Some guardrails have been installed. Under federal law, compounding pharmacies can only compound drugs with active ingredients that come from facilities registered with the FDA, Mr. Brunner said. And state boards of pharmacy licensing and inspect compounding pharmacies; the FDA also inspects compounding pharmacies that it believes pose a safety risk. “Just because it’s not approved by the FDA doesn’t automatically mean it’s not safe,” said Mr Brunner.

But it’s not clear how the vitamins or other additives that pharmacies mix may interact with semaglutide, and compounding pharmacies largely make “educated guesses” about how safe these combinations are, said Robin Bogner, a professor at the University of Connecticut School of Pharmacy and a compounding expert. “While there are no known interactions,” said Dr. Vest, “this doesn’t necessarily mean there are no interactions.”

Ms. Davis didn’t seem to have an adverse reaction to the medications she was receiving, but she did switch to another source for obtaining compound semaglutide: a weight loss clinic that gets her medications from a local compounding pharmacy. The clinic required blood work, in-person appointments, and stricter supervision than the doctor she found on TikTok had taken measures that made her feel more comfortable as a patient; the clinic also costs less. Both compound drugs seemed to work, she said.

Some websites sell what they claim to be semaglutide directly to consumers – no prescription, no supervision, just vials of the chemical, with the text on the label stating that the semaglutide is for “research use” only.
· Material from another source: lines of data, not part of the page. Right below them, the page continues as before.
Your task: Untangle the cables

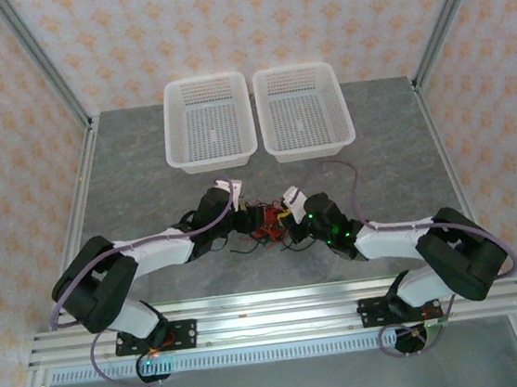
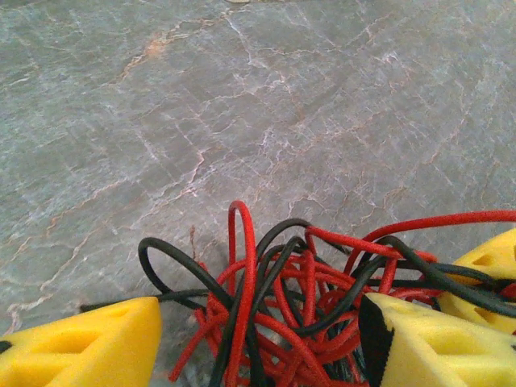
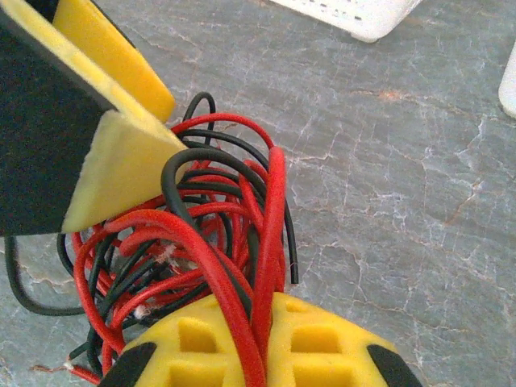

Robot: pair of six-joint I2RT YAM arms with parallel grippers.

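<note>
- Grey marbled worktop [image 1: 144,169], patterned walls [image 1: 221,30], two white baskets [image 1: 210,124] at back.
- Red and black cables [image 1: 264,223] knotted mid-worktop; ends untraceable.
- The left tool [image 2: 260,322] is spread wide astride them; the right tool [image 3: 262,339] pinches red strands.

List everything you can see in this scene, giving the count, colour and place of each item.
cables: one tangle of several, red and black, mid-table between the grippers
baskets: two, white, side by side at the far edge of the table
table: one, grey marbled, under everything
arms: two, white and black, reaching in from the near edge
left gripper: one, yellow fingers, open around the tangle
right gripper: one, yellow fingers, shut on red strands of the cables
</note>
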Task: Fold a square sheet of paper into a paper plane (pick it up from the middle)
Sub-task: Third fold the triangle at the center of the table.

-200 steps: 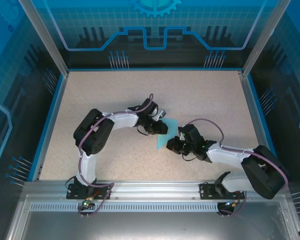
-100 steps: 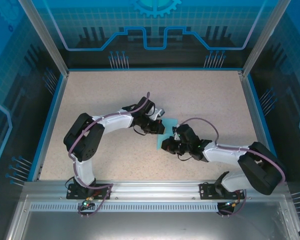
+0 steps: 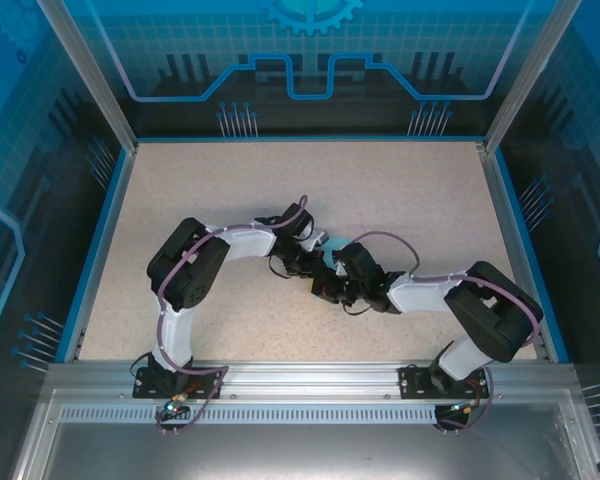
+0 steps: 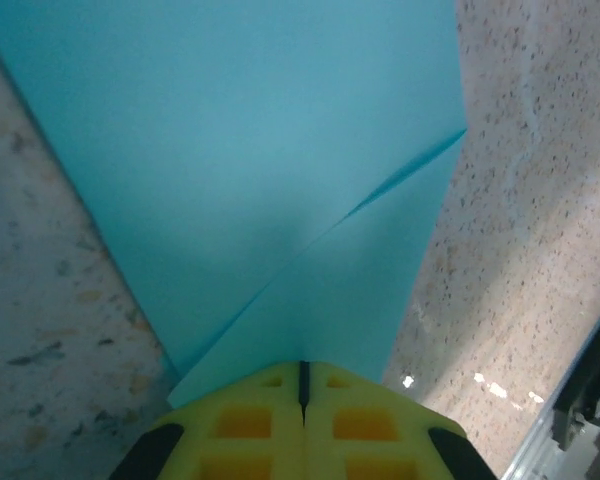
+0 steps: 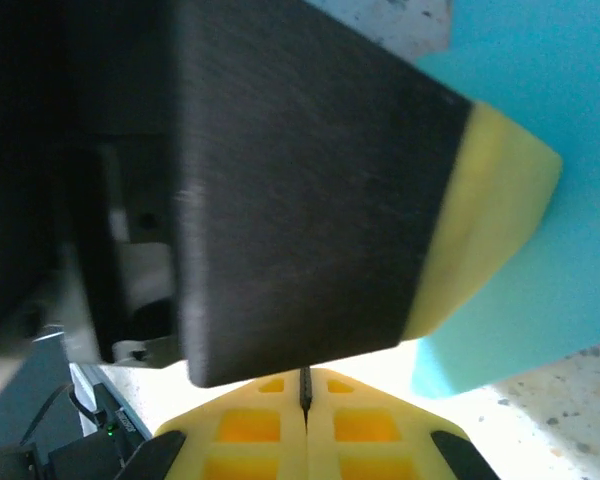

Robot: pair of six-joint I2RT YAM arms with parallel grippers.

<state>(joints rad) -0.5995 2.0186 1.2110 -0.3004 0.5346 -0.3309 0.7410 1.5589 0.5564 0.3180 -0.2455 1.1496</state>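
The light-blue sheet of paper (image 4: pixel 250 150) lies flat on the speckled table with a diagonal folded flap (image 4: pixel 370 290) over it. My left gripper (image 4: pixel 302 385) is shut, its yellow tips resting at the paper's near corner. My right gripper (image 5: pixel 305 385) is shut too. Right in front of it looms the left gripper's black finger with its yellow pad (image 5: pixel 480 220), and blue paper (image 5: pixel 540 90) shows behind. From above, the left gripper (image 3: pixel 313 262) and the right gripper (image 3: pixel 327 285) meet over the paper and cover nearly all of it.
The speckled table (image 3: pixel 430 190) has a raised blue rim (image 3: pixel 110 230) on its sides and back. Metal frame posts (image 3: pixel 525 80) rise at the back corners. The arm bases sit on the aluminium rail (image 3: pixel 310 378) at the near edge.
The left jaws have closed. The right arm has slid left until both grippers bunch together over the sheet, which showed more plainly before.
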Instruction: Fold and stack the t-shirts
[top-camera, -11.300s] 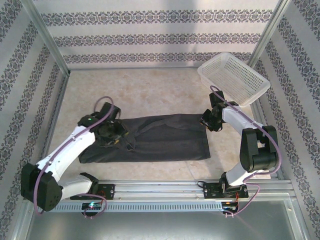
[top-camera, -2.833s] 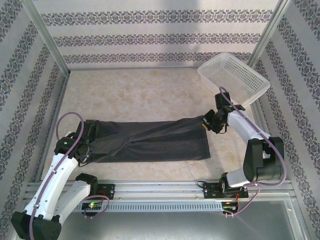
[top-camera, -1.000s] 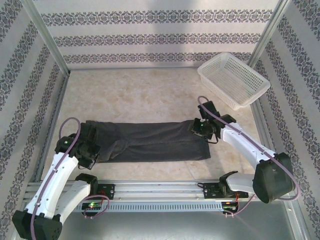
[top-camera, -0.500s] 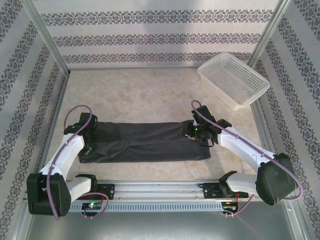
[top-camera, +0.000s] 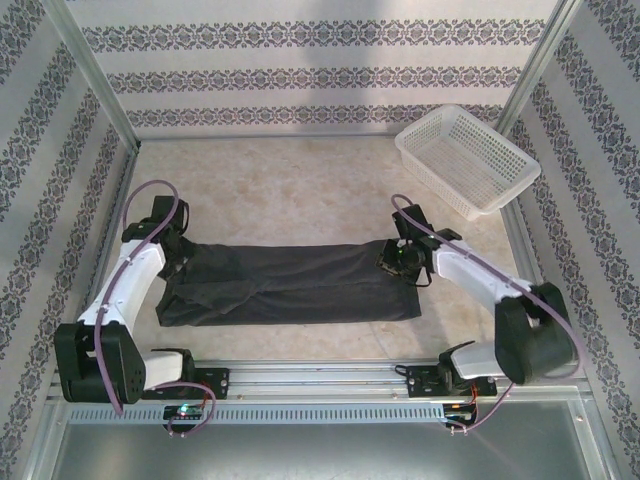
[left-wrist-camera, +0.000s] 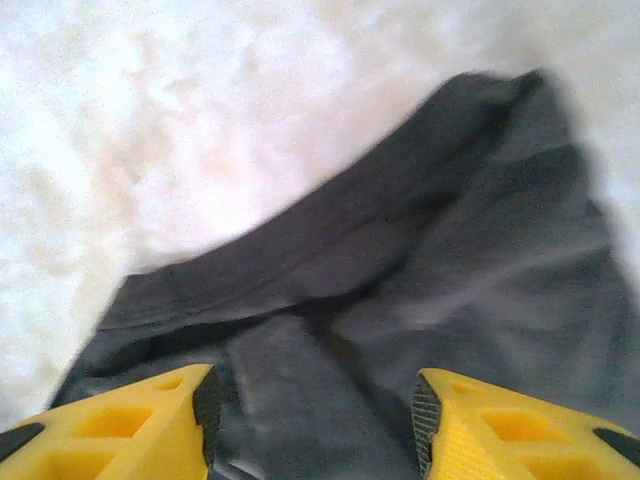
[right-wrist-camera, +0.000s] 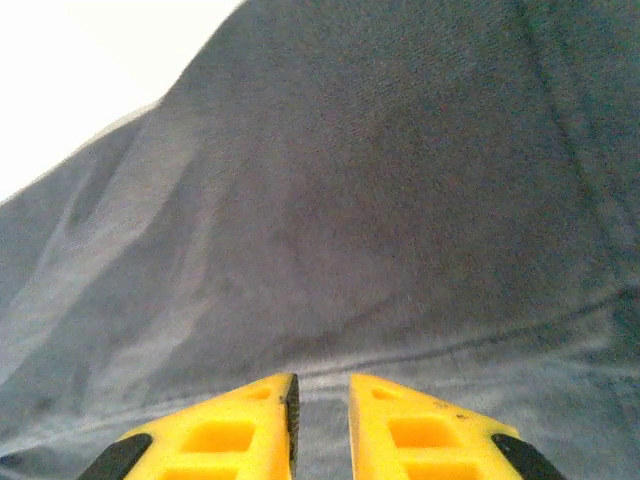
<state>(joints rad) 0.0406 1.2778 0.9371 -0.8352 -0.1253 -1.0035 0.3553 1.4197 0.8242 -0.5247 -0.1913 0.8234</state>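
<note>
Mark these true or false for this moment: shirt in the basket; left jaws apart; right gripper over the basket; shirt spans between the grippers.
1. The t-shirt lies in the basket. False: it lies on the table, and the basket stands apart at the far right.
2. The left gripper has its jaws apart above the cloth. True.
3. The right gripper is over the basket. False: it is at the t-shirt's right end.
4. The t-shirt stretches from one gripper to the other. True.

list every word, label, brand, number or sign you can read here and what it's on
No readable text in these views.
t-shirt: plain dark cloth, no print or visible tag.
basket: bare white mesh, no label visible.
walls: an ornamental pattern, no letters.
</note>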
There is a crucial difference between those sites and compounding pharmacies, Mr. Brunner said. The National Association of Boards of Pharmacy maintains a list of websites that sell fraudulent and unsafe drugs, and patients should consider cross-checking to make sure they’re not getting semaglutide through one of those channels, said Bill Cover, the associate executive director of state pharmacy affairs at the National Association of Boards of Pharmacy. And be wary of telehealth services that offer compound semaglutide without a prescription or any input from a licensed physician, Mr. Cover added. “If it’s too good to be true, it could be a big red flag,” he said.